Closer “The Place’ feels a little more certain in this regard, a tale of trying to make love work long distance. While the song obviously has a bittersweet edge to it, accentuated by the melancholy, grinding guitar, the focus is on the small things that blunt the separations, the letters, gifts and visits which somehow seem to make it all worthwhile. The LP is peppered with these incidental details and shared experiences, which so often pass us by but are frequently the way by which we form bonds with the people in our lives; watching Columbo the morning after sleeping on someone’s couch for example, or having a fit of giggles in the supermarket. This builds a kind of tapestry throughout the album, a network of joys and kindnesses which ensnare the listener; by the end, you just wish that anybody could ever think of you with the fondness that Anna and Grace clearly feel for those around them.
This would be worth little if they were unable to translate those sentiments into their music but, as anyone who knows anything about The Middle Ones will tell you, their ability to do that is basically a given. ‘Cromer’ may be the best of all, a wistful waltz about swimming with a friend, where the close harmonies and atmospheric wash of percussion seem to convey a sense of the calm but powerful intimacy of the situation.
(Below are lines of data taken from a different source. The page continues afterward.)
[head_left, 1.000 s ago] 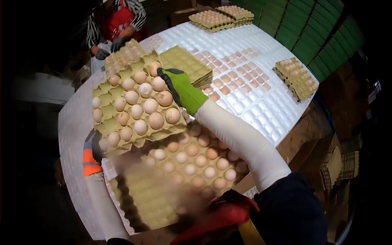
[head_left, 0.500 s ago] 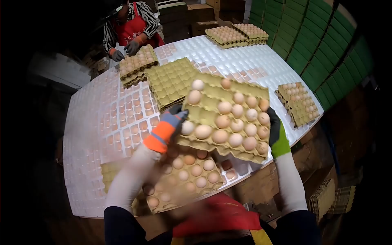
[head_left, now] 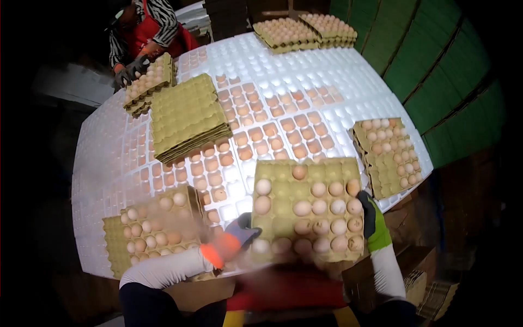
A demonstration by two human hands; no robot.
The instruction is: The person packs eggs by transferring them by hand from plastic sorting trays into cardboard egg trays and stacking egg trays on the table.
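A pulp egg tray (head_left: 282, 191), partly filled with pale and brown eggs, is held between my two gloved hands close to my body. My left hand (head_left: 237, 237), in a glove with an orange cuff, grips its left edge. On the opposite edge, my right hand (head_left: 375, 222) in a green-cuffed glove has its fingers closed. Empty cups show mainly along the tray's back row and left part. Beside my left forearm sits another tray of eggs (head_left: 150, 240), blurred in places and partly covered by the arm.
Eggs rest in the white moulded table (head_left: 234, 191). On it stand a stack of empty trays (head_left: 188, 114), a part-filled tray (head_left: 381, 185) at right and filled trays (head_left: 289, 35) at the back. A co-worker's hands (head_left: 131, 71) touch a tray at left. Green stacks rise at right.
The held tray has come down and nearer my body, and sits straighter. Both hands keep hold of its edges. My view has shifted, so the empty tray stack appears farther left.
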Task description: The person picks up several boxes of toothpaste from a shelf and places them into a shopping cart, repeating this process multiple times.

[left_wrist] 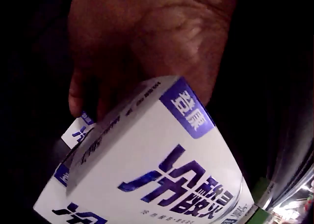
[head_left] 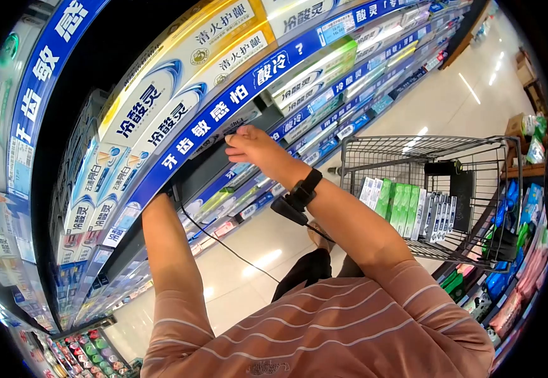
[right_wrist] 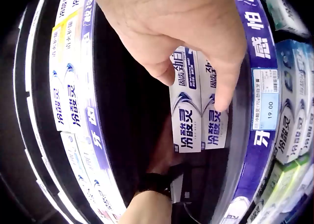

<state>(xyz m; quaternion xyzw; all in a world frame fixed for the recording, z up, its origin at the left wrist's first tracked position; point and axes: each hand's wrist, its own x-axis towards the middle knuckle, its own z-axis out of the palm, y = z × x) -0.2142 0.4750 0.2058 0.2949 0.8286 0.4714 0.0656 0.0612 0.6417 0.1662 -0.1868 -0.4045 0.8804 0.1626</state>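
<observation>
White toothpaste boxes [right_wrist: 189, 116] with blue lettering stand side by side inside the dark shelf. My right hand [head_left: 258, 151] is at the shelf opening, fingers loosely bent. In the right wrist view, that right hand [right_wrist: 181, 32] hangs over the boxes, thumb and a finger spread apart and overlapping them. My left forearm [head_left: 176, 252] reaches into the shelf, its hand hidden behind the blue edge strip in the head view. In the left wrist view, the left hand [left_wrist: 152, 42] is right at a toothpaste box [left_wrist: 171, 160], fingers passing behind it; I cannot tell whether they grip it.
A blue shelf strip [head_left: 217, 120] runs in front of both hands, with yellow-white toothpaste boxes [head_left: 160, 94] on the tier above. A cable [head_left: 223, 242] hangs from the left wrist. Behind my right arm stands a shopping cart [head_left: 375, 148] holding green and white boxes.
</observation>
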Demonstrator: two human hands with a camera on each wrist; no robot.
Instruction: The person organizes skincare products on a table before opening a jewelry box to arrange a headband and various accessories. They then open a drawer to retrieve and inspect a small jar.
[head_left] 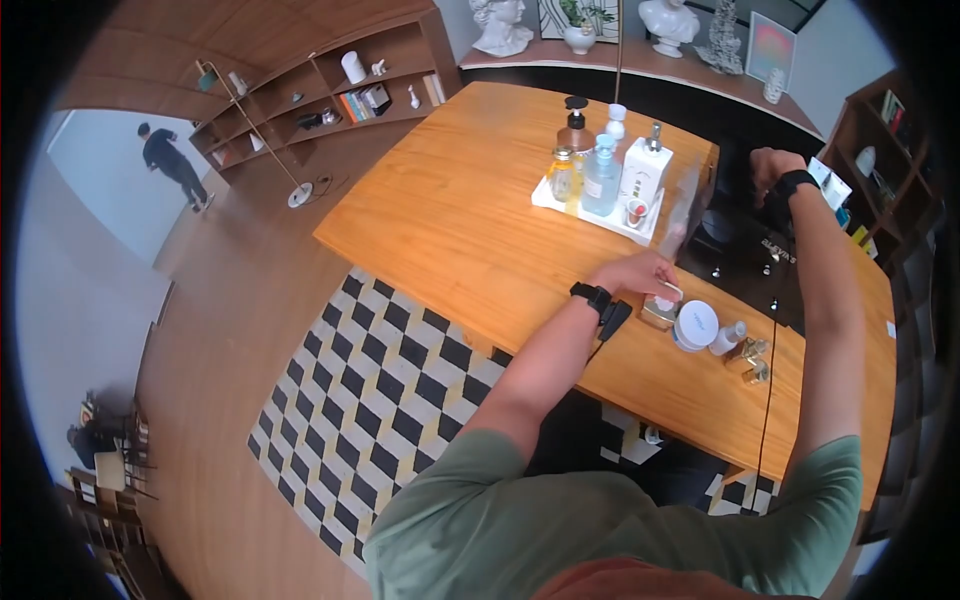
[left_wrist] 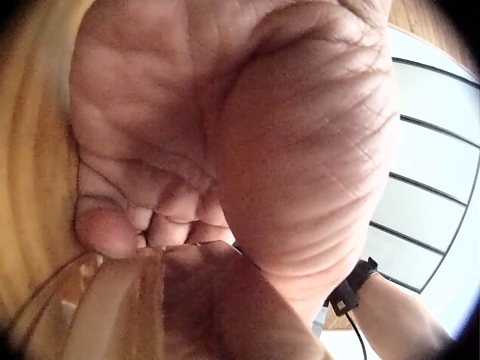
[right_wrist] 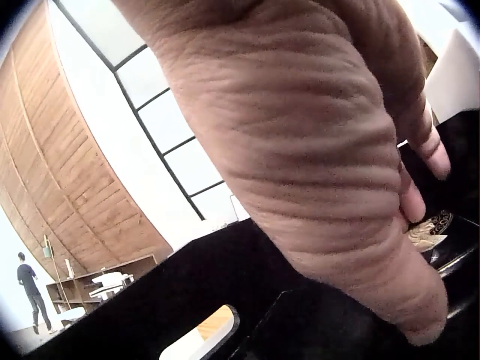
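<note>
The left hand (head_left: 635, 273) curls its fingers at the top of a squat glass jar (head_left: 659, 314) near the table's front edge. In the left wrist view the palm (left_wrist: 225, 127) fills much of the frame, fingertips against the clear jar (left_wrist: 112, 307). Beside that jar stand a white-lidded round tub (head_left: 696, 325), a small white bottle (head_left: 728, 338) and gold-capped bottles (head_left: 756, 372). The right hand (head_left: 775, 168) is over a black case (head_left: 740, 245). In the right wrist view its thumb and fingers stand apart, pointing down near a gold ornament (right_wrist: 429, 232); no held thing shows.
A white tray (head_left: 590, 212) with several pump bottles stands further back on the wooden table (head_left: 440, 190). A thin black cable (head_left: 768, 400) runs over the front edge. Behind are shelves and white busts; a person (head_left: 175, 165) is far off at the left.
</note>
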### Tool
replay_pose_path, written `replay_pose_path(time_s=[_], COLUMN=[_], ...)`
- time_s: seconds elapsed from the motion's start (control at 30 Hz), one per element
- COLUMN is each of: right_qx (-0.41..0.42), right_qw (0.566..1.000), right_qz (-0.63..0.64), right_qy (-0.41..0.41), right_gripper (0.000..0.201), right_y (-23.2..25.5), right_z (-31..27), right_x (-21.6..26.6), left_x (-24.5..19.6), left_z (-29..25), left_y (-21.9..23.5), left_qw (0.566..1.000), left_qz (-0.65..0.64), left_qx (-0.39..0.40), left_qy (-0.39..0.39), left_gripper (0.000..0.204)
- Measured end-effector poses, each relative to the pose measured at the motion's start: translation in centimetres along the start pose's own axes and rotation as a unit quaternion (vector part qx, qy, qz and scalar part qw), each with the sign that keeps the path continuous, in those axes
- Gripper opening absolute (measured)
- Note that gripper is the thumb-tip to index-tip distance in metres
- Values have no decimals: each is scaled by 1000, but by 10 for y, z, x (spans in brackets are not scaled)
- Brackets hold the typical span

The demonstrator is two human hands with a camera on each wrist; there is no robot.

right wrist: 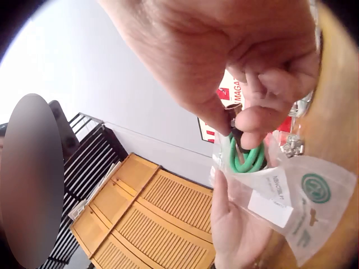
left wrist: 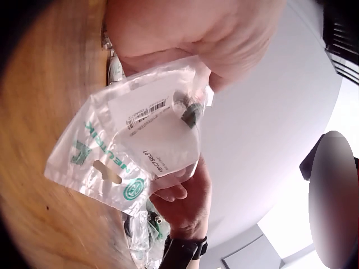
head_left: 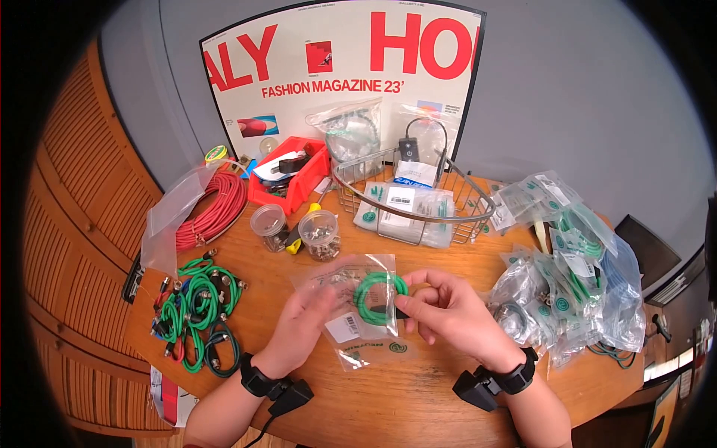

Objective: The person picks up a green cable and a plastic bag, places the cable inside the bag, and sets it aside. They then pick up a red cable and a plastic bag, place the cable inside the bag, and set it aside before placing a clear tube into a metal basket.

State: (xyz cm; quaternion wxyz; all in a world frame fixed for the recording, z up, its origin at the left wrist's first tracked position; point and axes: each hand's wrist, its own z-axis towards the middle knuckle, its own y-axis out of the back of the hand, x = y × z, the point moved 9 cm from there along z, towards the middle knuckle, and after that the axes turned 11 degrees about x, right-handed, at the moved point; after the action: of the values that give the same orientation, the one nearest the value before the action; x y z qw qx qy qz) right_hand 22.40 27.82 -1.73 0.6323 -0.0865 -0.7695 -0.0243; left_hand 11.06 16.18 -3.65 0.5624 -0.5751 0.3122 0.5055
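Right fingers [head_left: 418,308] pinch one green cable [head_left: 363,300] partly inside one bag [head_left: 361,340]; left fingers [head_left: 326,287] unclear.

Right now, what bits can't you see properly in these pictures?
Left hand: head view, fingers blurred.
White label: head view, print too small.
Green cable: left wrist view, mostly hidden behind the label.
Red bin: head view, bottom covered by things inside.
Left forearm: head view, cut off by the bottom edge.

The cable [head_left: 363,302] at your right grip [head_left: 452,308] is bright green, its clear bag [head_left: 375,340] printed in green, the label [head_left: 342,328] white with black bars. Your counter [head_left: 403,399] shows orange-brown wood grain, with a red cable coil [head_left: 215,213] and a red bin [head_left: 305,188] toward its far left corner.
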Motion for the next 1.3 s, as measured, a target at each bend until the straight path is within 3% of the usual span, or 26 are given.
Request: replay_pose_path(time_s=[0.1,0.33,0.53,0.63,0.7,0.83,0.9,1.03,1.3], right_qx=[-18,-46,-5,0,-31,-45,8,68,23], right_qw=[999,993,993,998,999,999,999,997,999], right_qz=[-27,-106,-114,-56,-4,-6,-30,-46,31], right_qy=[9,31,6,21,13,7,10,10,5], right_gripper=[28,26,28,28,28,27,26,27,29], right_y=[0,3,-8,-7,0,3,-9,-21,-4], right_z=[0,-3,-2,-2,-3,-3,-1,3,-1], right_x=[1,6,3,5,6,5,4,-5,-1], left_x=[12,3,9,15,22,15,10,9,20], left_z=[2,7,5,4,1,3,6,3,3], left_y=[5,-10,-18,-15,1,-6,-19,-25,-18], left_qw=[996,995,990,985,996,997,990,987,988], left_qz=[-89,-84,-102,-141,-65,-23,-90,-100,-104], left_qx=[-9,48,75,89,50,71,93,97,92], left_qy=[3,24,54,47,46,37,53,75,72], left_gripper=[58,71,73,68,63,66,67,69,68])
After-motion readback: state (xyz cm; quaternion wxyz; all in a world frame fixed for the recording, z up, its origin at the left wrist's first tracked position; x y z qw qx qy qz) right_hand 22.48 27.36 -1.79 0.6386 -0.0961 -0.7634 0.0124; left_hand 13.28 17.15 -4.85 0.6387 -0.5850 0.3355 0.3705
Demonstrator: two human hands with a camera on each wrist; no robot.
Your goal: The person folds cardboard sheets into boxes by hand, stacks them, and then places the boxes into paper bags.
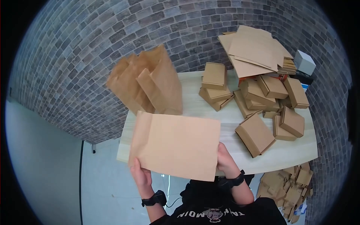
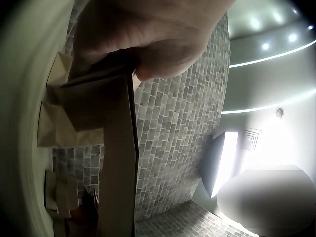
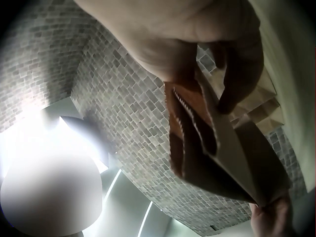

A lyric here captures the band’s philosophy almost entire: “I love this film and you’ve never seen it / You love this book so I promise I’ll read it / I love this place, I’m so glad that you’re here with me”. The Middle Ones understand that these everyday actions and tokens of affection with which we reveal our feelings are not small things, but the stuff of which all our relationships are built. God fucking bless them.